Copy out all lines from the entries below in which "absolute" occurs.

________________

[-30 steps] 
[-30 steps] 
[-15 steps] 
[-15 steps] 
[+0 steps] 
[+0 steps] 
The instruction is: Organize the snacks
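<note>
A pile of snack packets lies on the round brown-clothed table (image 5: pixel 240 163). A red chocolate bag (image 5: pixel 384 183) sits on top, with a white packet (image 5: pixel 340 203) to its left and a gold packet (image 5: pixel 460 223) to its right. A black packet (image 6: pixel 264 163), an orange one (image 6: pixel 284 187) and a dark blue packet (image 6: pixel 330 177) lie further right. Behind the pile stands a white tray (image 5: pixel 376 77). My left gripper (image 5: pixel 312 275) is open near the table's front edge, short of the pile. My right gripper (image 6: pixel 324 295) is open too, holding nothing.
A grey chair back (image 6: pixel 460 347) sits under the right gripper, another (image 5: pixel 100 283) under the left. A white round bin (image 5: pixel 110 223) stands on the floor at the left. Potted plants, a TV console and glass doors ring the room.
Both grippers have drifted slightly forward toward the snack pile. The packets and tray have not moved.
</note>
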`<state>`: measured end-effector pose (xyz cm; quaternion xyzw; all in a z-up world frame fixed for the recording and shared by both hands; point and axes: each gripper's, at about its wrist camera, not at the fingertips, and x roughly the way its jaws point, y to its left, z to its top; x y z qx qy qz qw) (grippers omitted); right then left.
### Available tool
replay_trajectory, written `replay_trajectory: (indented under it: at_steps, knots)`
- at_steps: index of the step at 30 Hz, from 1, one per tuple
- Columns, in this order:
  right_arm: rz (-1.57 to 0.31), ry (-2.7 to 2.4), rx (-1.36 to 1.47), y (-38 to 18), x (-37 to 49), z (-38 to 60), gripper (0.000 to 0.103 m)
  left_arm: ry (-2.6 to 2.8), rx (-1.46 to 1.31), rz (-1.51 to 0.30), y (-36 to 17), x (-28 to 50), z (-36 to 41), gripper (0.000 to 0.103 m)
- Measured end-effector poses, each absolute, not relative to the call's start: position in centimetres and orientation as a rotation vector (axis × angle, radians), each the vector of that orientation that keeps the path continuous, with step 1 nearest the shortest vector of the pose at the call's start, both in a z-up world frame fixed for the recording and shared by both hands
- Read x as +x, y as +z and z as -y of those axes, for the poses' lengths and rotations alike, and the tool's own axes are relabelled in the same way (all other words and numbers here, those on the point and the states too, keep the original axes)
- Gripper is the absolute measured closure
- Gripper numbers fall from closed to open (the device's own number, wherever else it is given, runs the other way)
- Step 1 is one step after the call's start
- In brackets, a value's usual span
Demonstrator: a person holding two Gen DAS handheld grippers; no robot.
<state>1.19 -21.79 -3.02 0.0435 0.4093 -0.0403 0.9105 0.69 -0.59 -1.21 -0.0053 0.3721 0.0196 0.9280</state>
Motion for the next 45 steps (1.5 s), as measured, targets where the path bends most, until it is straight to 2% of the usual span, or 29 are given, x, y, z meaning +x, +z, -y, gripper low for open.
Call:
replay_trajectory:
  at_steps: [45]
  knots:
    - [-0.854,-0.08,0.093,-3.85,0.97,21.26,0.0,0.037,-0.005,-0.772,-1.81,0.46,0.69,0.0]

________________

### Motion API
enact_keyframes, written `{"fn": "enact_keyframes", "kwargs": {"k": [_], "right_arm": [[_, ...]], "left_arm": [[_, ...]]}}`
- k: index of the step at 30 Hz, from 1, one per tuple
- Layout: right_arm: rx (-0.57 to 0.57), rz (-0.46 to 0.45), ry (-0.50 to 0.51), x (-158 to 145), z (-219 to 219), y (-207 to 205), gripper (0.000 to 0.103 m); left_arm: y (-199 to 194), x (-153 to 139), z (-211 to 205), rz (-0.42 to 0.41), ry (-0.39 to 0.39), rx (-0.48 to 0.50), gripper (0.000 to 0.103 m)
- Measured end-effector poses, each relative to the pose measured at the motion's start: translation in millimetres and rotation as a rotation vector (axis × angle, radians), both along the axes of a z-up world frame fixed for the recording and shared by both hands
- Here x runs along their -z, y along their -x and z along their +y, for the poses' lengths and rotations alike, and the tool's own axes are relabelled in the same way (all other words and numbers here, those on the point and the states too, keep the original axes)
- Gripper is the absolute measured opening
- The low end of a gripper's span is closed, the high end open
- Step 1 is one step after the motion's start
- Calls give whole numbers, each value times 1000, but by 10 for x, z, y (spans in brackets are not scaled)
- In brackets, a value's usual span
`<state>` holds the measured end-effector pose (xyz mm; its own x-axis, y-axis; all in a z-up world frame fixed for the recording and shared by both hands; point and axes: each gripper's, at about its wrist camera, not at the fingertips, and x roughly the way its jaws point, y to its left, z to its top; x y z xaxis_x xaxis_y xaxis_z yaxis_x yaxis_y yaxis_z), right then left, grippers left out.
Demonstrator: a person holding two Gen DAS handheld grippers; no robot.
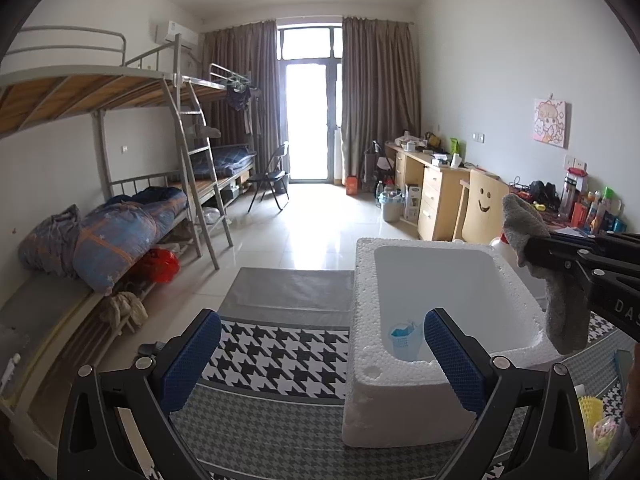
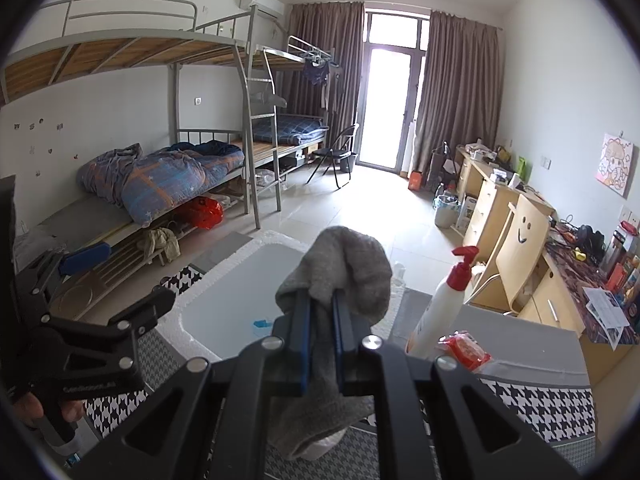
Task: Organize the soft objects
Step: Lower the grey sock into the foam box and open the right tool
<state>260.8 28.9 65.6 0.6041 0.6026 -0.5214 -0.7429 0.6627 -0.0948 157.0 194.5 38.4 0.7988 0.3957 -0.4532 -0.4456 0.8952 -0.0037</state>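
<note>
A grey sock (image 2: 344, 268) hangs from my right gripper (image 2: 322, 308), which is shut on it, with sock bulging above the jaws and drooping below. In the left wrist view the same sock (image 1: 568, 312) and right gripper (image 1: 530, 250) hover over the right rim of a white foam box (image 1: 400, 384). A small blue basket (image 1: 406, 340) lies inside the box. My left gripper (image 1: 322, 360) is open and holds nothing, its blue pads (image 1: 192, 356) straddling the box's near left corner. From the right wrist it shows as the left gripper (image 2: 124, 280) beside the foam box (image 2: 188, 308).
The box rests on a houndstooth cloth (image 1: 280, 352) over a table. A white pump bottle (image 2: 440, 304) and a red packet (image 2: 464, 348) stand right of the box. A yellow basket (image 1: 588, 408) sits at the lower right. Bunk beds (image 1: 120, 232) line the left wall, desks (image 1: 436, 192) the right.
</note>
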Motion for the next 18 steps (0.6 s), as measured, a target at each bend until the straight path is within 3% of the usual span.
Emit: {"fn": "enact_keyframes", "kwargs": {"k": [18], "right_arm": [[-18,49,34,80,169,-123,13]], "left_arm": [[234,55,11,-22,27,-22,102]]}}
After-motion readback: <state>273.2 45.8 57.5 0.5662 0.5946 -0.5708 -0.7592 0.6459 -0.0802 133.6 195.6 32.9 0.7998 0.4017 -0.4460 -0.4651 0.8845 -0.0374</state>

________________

RESULT BELOW
- Measured end-effector poses, each absolute, not relative to the call's start: position in centimetres and orientation as a rotation vector (axis × angle, radians), each the vector of that orientation that keeps the path continuous, with step 1 nearest the shortest vector of the pose at the call's start, both in a z-up world frame fixed for the recording and shared by both hands
- Gripper is the absolute measured closure
- Gripper is the absolute measured opening

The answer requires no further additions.